## Data under study
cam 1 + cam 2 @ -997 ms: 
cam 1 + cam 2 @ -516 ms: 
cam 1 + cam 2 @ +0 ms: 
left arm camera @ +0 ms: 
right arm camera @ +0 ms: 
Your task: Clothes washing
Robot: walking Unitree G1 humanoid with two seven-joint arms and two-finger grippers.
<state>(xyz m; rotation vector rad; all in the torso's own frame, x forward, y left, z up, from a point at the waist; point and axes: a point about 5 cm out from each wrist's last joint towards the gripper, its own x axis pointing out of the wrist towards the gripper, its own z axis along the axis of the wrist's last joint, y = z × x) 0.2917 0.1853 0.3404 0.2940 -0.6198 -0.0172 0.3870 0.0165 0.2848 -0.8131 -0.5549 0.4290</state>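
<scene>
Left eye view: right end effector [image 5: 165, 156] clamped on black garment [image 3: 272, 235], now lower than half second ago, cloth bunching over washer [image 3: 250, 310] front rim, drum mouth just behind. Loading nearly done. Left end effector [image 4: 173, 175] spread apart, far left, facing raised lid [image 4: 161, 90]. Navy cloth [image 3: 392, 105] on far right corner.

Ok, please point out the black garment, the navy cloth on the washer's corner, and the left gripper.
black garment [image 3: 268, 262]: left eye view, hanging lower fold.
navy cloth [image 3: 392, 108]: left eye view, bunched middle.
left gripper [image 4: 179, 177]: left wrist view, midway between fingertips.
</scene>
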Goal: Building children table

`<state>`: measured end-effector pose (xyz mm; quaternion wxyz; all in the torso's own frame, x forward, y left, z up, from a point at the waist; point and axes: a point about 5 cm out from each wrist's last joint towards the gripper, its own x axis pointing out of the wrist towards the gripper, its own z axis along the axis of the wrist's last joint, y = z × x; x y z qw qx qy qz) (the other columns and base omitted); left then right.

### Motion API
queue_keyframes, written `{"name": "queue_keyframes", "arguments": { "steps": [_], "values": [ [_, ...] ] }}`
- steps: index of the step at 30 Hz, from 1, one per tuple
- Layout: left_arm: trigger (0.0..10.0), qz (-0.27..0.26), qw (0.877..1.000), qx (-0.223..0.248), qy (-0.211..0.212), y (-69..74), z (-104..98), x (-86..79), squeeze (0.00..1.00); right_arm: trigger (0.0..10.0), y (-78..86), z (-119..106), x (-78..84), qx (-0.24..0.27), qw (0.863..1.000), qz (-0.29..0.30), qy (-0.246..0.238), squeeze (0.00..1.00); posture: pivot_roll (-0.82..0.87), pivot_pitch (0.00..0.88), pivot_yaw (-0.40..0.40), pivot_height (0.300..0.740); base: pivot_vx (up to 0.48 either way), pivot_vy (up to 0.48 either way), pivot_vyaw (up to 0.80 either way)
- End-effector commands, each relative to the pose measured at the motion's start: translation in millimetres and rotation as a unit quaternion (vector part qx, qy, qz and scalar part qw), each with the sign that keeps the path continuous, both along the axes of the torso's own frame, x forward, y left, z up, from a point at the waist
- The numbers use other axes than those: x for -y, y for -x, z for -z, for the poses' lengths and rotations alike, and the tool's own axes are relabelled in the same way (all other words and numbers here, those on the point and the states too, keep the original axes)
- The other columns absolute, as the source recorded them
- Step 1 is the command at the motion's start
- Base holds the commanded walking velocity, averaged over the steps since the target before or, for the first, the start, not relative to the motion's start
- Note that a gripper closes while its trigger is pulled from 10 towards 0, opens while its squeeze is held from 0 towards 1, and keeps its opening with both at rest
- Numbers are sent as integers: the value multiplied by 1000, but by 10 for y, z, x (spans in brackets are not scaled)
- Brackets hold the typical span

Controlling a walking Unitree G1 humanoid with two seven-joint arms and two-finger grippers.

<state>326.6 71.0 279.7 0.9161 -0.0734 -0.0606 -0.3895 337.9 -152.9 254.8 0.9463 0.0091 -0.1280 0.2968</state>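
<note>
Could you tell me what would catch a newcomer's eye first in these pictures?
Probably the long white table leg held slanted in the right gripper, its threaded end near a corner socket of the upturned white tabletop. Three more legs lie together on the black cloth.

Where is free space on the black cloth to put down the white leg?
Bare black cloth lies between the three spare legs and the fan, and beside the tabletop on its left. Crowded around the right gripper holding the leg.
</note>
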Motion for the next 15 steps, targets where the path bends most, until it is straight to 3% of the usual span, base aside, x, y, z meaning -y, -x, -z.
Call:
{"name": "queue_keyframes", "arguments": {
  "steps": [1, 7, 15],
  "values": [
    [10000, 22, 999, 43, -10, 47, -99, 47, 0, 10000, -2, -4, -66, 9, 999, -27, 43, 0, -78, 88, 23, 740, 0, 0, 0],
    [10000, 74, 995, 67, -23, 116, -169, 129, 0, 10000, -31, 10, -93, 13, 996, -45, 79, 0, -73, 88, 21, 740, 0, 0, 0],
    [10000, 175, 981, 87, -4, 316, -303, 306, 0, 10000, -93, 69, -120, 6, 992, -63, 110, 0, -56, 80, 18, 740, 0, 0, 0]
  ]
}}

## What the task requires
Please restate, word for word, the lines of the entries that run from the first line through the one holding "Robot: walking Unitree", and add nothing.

## Written answer
cam 1 + cam 2 @ -997 ms: 
cam 1 + cam 2 @ -516 ms: 
cam 1 + cam 2 @ +0 ms: 
left arm camera @ +0 ms: 
right arm camera @ +0 ms: 
Your task: Clothes washing
Robot: walking Unitree G1 humanoid with two seven-joint arms and two-finger grippers.

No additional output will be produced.